#### EXERCISE PROMPT:
Provide an exact transcription of all the records.

Extracted records
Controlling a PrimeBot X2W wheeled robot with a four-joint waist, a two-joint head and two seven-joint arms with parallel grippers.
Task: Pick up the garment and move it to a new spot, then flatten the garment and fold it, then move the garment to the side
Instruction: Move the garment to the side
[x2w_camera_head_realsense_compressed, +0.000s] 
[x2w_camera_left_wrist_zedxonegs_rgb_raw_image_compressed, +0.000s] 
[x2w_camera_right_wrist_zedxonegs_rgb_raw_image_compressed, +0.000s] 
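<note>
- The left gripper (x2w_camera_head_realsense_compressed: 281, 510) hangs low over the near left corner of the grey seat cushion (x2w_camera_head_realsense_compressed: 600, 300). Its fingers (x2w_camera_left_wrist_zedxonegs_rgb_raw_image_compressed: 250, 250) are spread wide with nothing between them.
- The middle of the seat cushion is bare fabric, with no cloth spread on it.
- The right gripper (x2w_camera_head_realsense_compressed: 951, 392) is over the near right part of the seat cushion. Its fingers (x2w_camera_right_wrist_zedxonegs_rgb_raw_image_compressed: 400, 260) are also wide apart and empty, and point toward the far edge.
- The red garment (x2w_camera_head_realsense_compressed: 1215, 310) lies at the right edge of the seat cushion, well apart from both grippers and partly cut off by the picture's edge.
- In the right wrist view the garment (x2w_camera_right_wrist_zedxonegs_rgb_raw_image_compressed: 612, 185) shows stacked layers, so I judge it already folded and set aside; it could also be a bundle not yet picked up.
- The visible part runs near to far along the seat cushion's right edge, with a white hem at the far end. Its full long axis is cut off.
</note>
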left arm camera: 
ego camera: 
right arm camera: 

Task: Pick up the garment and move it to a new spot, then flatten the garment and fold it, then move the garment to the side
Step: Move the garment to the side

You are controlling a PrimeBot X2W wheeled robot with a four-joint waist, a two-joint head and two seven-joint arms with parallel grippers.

#### EXERCISE ANSWER:
Controlling a PrimeBot X2W wheeled robot with a four-joint waist, a two-joint head and two seven-joint arms with parallel grippers.
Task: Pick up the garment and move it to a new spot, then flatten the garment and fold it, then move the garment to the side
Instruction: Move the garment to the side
[x2w_camera_head_realsense_compressed, +0.000s] 
[x2w_camera_left_wrist_zedxonegs_rgb_raw_image_compressed, +0.000s] 
[x2w_camera_right_wrist_zedxonegs_rgb_raw_image_compressed, +0.000s] 
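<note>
- The left gripper (x2w_camera_head_realsense_compressed: 281, 510) hangs low over the near left corner of the grey seat cushion (x2w_camera_head_realsense_compressed: 600, 300). Its fingers (x2w_camera_left_wrist_zedxonegs_rgb_raw_image_compressed: 250, 250) are spread wide with nothing between them.
- The middle of the seat cushion is bare fabric, with no cloth spread on it.
- The right gripper (x2w_camera_head_realsense_compressed: 951, 392) is over the near right part of the seat cushion. Its fingers (x2w_camera_right_wrist_zedxonegs_rgb_raw_image_compressed: 400, 260) are also wide apart and empty, and point toward the far edge.
- The red garment (x2w_camera_head_realsense_compressed: 1215, 310) lies at the right edge of the seat cushion, well apart from both grippers and partly cut off by the picture's edge.
- In the right wrist view the garment (x2w_camera_right_wrist_zedxonegs_rgb_raw_image_compressed: 612, 185) shows stacked layers, so I judge it already folded and set aside; it could also be a bundle not yet picked up.
- The visible part runs near to far along the seat cushion's right edge, with a white hem at the far end. Its full long axis is cut off.
</note>
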left arm camera: 
ego camera: 
right arm camera: 

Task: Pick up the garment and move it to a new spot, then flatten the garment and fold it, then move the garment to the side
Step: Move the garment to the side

You are controlling a PrimeBot X2W wheeled robot with a four-joint waist, a two-joint head and two seven-joint arms with parallel grippers.

The exercise requires no additional content.